▶ What to do
Look at every line of the material below and tally those containing "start". Reply with the total alone.

▶ Dataset section
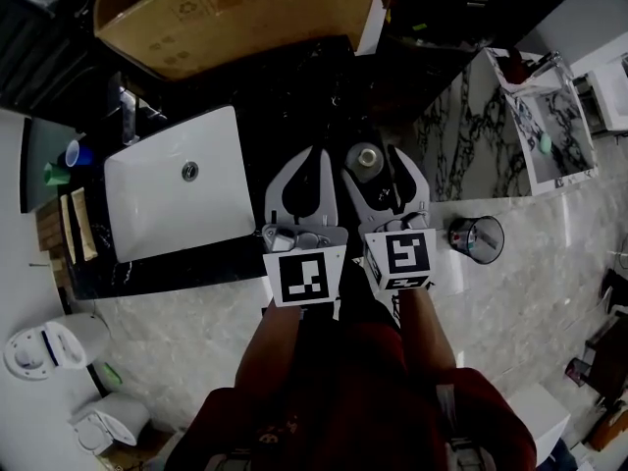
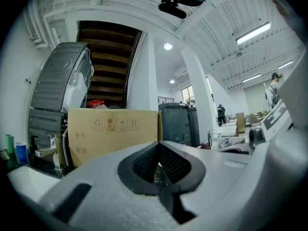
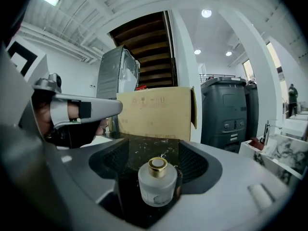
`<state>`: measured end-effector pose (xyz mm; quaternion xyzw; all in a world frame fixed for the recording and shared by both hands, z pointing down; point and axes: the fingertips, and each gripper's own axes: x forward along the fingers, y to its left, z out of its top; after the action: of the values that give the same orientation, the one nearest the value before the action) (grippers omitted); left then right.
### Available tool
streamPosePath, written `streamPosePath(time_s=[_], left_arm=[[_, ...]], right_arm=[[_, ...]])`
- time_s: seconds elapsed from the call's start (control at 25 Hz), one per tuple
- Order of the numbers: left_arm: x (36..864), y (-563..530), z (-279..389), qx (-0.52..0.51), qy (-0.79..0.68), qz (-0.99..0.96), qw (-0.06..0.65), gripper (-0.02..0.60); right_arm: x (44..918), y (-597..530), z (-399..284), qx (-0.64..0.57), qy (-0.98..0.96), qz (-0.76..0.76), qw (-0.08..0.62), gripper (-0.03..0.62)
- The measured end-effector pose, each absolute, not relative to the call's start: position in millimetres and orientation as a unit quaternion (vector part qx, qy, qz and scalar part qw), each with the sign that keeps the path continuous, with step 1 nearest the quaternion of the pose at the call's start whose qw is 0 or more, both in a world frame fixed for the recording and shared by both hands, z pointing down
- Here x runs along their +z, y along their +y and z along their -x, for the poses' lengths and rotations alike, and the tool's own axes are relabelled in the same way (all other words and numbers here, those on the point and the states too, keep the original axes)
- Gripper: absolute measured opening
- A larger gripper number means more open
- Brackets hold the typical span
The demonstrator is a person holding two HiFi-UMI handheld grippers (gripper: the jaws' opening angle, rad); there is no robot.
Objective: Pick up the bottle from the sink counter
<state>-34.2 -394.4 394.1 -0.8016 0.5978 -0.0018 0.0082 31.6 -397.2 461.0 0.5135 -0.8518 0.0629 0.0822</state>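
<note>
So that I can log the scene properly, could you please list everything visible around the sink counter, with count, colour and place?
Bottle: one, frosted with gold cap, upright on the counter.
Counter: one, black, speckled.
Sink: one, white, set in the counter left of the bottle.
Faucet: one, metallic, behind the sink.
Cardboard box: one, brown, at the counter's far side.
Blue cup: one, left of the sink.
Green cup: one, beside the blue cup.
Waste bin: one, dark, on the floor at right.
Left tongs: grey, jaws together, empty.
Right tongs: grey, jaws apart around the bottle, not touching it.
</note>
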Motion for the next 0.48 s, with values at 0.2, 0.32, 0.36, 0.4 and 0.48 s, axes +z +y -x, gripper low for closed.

▶ Reply to the task
2